(About this exercise) In the entries below, find the line with "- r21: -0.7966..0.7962" and the line with "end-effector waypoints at". Reproduce those two lines and every line between them exactly, and nothing more.

Records from a data source

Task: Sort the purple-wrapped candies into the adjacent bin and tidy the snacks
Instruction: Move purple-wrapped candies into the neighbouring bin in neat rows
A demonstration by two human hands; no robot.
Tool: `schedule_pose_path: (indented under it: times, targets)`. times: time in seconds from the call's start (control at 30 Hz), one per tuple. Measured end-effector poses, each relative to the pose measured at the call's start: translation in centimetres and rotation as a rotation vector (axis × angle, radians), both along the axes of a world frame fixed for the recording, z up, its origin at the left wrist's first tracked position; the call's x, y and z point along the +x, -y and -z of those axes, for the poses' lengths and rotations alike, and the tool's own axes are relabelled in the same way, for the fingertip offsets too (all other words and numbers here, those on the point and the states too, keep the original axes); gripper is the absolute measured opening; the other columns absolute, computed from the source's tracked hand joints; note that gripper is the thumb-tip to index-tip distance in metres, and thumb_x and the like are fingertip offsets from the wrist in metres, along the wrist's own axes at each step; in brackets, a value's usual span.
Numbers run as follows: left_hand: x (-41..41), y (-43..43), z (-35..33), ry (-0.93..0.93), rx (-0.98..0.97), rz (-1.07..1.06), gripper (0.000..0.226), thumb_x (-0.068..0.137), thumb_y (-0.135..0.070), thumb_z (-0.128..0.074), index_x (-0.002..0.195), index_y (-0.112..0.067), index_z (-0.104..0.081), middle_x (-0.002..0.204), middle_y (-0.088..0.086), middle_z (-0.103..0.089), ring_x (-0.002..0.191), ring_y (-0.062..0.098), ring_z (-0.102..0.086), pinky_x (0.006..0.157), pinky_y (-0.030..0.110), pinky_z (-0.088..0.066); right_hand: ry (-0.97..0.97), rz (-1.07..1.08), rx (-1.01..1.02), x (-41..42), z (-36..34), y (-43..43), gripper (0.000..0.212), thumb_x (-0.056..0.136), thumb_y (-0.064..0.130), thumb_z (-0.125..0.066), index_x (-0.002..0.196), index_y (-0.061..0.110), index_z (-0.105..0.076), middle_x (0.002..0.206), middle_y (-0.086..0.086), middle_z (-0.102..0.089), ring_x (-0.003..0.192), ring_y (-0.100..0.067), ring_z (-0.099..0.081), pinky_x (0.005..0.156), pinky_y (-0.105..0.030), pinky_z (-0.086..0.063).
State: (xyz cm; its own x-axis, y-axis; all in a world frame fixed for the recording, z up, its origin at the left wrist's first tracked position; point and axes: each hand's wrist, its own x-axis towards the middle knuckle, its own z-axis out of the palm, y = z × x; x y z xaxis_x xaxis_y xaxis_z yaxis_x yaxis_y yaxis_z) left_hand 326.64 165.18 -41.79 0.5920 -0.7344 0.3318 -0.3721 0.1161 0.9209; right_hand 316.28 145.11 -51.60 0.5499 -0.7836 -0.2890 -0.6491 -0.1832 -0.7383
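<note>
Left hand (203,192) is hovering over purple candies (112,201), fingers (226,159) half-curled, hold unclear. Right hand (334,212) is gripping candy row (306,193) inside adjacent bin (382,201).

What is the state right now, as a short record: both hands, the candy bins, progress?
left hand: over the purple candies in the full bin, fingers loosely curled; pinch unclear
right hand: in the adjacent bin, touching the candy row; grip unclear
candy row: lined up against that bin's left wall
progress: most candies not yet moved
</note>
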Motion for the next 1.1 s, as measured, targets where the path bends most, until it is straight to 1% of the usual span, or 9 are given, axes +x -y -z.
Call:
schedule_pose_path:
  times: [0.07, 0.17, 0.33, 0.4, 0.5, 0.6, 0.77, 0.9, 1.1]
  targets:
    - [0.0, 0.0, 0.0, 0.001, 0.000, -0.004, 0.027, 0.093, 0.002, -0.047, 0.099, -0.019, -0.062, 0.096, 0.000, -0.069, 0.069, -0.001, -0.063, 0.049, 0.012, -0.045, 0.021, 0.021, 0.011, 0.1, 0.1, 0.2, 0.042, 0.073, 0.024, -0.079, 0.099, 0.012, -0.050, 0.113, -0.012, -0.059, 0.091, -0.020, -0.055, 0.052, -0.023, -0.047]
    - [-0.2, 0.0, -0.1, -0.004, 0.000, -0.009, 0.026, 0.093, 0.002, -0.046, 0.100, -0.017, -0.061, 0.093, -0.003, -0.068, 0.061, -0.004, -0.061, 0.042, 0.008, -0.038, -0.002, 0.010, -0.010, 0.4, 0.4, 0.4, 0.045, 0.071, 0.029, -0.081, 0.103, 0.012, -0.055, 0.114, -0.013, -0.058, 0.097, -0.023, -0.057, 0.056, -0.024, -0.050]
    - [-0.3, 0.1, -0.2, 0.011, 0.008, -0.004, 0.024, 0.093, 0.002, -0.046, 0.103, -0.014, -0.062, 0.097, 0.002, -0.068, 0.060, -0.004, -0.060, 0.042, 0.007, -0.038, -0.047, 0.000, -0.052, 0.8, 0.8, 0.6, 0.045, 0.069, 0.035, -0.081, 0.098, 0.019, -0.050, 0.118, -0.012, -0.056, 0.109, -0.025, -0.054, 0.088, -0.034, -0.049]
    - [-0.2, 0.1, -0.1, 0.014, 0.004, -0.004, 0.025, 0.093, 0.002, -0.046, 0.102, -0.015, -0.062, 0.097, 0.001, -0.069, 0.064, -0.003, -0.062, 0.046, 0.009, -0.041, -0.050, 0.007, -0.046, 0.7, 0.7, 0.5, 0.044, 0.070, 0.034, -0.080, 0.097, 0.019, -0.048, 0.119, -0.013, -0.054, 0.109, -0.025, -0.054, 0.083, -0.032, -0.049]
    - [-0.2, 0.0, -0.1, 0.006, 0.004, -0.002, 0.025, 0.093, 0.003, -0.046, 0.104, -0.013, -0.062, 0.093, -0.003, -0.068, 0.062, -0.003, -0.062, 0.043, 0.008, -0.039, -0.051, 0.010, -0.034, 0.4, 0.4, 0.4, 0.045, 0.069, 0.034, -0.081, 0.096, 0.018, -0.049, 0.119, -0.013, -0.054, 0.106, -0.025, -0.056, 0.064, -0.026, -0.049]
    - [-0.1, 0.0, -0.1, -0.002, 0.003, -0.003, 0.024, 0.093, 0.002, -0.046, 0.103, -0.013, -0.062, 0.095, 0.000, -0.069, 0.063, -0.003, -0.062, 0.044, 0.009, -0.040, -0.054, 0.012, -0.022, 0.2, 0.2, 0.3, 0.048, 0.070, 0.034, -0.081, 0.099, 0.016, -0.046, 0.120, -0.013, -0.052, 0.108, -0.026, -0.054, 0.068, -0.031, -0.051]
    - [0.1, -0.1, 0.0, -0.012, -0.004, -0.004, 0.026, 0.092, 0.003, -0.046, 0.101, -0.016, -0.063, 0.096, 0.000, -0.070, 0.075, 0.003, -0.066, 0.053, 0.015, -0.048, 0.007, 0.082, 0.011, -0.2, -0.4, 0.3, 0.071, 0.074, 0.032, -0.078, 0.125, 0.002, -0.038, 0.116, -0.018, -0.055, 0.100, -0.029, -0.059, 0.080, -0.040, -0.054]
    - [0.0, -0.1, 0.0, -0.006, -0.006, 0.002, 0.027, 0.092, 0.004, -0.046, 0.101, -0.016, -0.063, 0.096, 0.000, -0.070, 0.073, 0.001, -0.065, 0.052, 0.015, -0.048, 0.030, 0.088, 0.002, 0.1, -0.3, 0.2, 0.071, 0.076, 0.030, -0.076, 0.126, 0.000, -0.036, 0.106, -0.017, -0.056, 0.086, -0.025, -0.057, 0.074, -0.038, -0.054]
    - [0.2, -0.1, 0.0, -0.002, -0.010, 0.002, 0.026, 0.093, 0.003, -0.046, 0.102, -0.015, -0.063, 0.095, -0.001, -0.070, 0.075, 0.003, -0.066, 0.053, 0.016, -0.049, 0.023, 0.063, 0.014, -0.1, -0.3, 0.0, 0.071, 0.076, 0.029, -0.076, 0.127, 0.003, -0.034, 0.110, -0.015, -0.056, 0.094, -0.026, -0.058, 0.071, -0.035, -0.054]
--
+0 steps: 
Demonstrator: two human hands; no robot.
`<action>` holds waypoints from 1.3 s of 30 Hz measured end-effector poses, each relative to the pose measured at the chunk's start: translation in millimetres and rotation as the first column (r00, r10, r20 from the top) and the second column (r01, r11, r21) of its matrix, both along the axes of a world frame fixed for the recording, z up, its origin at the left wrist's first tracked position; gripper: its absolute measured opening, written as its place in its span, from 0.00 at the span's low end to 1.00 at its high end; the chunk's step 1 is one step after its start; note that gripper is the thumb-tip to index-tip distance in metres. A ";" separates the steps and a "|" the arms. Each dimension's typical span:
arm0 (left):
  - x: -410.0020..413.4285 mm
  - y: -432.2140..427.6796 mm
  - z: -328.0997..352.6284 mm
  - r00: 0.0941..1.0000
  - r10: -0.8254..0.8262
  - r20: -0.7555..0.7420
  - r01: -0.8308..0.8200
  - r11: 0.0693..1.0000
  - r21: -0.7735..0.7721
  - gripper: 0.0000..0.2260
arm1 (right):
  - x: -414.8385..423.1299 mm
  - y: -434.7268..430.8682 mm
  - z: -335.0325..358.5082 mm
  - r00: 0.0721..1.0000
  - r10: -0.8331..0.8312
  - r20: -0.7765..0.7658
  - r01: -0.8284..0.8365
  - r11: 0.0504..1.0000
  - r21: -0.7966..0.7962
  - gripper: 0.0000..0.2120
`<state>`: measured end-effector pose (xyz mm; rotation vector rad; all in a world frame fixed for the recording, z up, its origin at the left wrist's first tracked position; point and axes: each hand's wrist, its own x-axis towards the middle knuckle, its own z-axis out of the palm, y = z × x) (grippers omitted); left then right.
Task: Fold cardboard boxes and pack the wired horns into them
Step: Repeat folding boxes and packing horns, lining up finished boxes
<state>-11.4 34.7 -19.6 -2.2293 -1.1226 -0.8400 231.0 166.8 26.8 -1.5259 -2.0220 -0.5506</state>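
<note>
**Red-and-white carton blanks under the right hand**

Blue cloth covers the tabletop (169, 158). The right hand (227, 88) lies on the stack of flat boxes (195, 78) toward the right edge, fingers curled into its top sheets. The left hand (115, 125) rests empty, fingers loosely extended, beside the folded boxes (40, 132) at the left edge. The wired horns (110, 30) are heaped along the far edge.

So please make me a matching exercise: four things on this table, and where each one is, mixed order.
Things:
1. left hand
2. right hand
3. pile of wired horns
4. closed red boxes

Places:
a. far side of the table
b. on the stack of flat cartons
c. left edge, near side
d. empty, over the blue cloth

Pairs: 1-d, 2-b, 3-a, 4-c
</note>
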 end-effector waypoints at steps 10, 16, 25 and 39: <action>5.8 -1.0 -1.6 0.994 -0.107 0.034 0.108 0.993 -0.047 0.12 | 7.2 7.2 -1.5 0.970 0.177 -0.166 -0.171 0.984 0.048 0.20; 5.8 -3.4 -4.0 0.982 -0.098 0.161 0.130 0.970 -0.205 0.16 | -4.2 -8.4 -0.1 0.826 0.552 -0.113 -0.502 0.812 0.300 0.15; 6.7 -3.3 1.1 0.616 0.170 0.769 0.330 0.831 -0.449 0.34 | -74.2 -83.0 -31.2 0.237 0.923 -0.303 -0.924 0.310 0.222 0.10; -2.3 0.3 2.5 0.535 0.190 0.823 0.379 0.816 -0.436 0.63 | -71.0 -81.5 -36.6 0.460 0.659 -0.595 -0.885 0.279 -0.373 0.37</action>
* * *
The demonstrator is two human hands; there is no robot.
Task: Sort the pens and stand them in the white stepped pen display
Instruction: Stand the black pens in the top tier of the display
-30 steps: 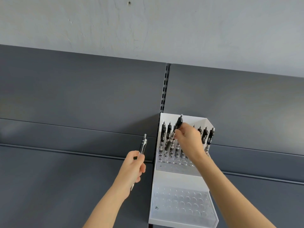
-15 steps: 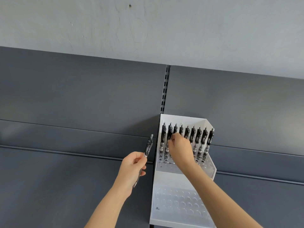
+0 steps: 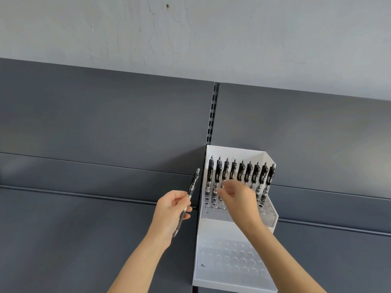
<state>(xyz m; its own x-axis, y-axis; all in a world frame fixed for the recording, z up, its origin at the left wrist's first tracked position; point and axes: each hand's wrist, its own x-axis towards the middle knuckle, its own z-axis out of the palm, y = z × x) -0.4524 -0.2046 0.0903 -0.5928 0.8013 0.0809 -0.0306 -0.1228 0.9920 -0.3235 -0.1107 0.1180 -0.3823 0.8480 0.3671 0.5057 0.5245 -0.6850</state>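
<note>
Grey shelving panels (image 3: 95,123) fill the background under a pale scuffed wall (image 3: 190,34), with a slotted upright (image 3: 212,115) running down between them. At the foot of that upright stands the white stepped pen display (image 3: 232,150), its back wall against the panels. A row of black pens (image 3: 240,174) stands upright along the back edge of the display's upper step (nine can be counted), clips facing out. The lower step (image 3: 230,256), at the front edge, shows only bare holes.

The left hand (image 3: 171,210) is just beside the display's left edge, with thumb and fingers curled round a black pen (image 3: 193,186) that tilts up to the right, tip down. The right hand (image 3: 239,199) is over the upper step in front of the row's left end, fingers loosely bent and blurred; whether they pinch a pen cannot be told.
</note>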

(Answer section)
  - r21: -0.7966..0.7962
  - gripper: 0.0000..0.2120
`<state>`: measured end-effector pose (xyz mm; rotation vector rad; all in a world frame fixed for the recording, z up, its origin at the left wrist's first tracked position; point and axes: each hand's wrist, its own x-axis towards the middle knuckle, its own z-axis out of the palm, y = z × x) (grippers omitted); left then right.
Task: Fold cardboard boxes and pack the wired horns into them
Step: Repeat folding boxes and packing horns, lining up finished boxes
<state>-11.4 34.7 -19.6 -2.2293 -1.1226 -0.8400 231.0 166.8 26.8 -1.5259 -2.0220 -0.5506</state>
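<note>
**Red-and-white carton blanks under the right hand**

Blue cloth covers the tabletop (169, 158). The right hand (227, 88) lies on the stack of flat boxes (195, 78) toward the right edge, fingers curled into its top sheets. The left hand (115, 125) rests empty, fingers loosely extended, beside the folded boxes (40, 132) at the left edge. The wired horns (110, 30) are heaped along the far edge.

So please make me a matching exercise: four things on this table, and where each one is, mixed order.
Things:
1. left hand
2. right hand
3. pile of wired horns
4. closed red boxes

Places:
a. far side of the table
b. on the stack of flat cartons
c. left edge, near side
d. empty, over the blue cloth

Pairs: 1-d, 2-b, 3-a, 4-c
</note>
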 end-effector waypoints at steps 10, 16, 25 and 39: <action>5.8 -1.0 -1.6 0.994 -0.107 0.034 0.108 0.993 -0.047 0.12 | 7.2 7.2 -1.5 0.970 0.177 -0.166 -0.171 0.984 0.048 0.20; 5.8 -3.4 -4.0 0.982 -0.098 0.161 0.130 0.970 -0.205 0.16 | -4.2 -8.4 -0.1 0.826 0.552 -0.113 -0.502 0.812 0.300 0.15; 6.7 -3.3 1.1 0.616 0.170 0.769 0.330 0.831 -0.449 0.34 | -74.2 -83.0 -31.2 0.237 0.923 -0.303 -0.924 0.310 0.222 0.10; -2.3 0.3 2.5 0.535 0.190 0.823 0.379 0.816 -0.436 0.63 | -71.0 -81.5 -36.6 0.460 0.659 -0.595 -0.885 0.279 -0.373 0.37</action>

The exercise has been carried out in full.